It depends on the characteristics of the nodes in question. You
mention the CPU speeds and the RAM, but there are other factors as
well: cache size, memory architecture, how many MPI processes you're
running, etc. Memory access patterns, particularly across UMA
machines like clovertown and follow-in intel architectures can really
get bogged down by the RAM bottlneck (all 8 cores hammering on memory
simultaneously via a single memory bus).
On Mar 9, 2009, at 10:30 AM, Sangamesh B wrote:
Dear Open MPI team,
With Open MPI-1.3, the fortran application CPMD is installed on
Rocks-4.3 cluster - Dual Processor Quad core Xeon @ 3 GHz. (8 cores
per node)
Two jobs (4 processes job) are run on two nodes, separately - one node
has a ib connection ( 4 GB RAM) and the other node has gigabit
connection (8 GB RAM).
Note that, the network-connectivity may not be or not required to be
used as the two jobs are running in stand alone mode.
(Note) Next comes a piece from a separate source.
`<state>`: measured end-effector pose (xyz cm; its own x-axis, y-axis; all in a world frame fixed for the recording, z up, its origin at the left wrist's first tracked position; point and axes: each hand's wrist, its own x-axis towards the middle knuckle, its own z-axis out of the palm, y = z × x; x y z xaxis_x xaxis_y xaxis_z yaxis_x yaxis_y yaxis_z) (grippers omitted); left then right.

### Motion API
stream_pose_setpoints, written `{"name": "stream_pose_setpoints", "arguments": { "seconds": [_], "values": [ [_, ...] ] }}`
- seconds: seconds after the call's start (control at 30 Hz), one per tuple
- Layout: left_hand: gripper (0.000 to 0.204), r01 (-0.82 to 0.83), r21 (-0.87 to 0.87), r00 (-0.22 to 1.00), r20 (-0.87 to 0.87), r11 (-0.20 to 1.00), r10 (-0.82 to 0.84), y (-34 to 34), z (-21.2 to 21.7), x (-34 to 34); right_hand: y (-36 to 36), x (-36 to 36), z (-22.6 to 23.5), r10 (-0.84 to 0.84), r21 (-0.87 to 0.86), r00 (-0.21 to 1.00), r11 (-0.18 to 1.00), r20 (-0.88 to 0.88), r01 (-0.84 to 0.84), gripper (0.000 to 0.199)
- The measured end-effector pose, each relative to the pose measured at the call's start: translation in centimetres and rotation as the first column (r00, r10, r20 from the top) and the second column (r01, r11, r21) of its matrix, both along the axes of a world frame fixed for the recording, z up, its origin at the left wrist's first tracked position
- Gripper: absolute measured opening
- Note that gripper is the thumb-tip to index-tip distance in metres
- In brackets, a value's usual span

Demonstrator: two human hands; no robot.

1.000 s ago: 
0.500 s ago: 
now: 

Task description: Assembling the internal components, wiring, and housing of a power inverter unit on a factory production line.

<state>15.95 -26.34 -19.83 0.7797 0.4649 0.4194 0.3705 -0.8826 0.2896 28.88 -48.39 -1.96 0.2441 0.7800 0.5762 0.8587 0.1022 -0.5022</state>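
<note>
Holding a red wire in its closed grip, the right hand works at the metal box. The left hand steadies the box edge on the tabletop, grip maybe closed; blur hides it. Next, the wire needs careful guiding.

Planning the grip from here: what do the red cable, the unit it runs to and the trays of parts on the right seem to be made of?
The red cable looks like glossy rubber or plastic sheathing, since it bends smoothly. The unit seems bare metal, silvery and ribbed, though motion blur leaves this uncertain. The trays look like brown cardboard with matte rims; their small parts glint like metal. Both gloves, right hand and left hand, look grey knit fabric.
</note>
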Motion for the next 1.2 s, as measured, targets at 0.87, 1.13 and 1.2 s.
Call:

Since the jobs are running on single node - no intercommunication
between nodes - so the performance of both the jobs should be same
irrespective of network connectivity. But here this is not the case.
The gigabit job is taking double the time of infiniband job.
Following are the details of two jobs:
Infiniband Job:
CPU TIME : 0 HOURS 10 MINUTES 21.71 SECONDS
ELAPSED TIME : 0 HOURS 10 MINUTES 23.08 SECONDS
*** CPMD| SIZE OF THE PROGRAM IS 301192/ 571044 kBYTES ***
Gigabit Job:
CPU TIME : 0 HOURS 12 MINUTES 7.93 SECONDS
ELAPSED TIME : 0 HOURS 21 MINUTES 0.07 SECONDS
*** CPMD| SIZE OF THE PROGRAM IS 123420/ 384344 kBYTES ***
More details are attached here in a file.
Why there is a long difference between CPU TIME and ELAPSED TIME for
Gigabit job?
This could be an issue with Open MPI itself. What could be the reason?
Is there any flags need to be set?
Thanks in advance,
Sangamesh
<cpmd_gb_ib_1node><ATT3915213.txt>
--
Jeff Squyres
Cisco Systems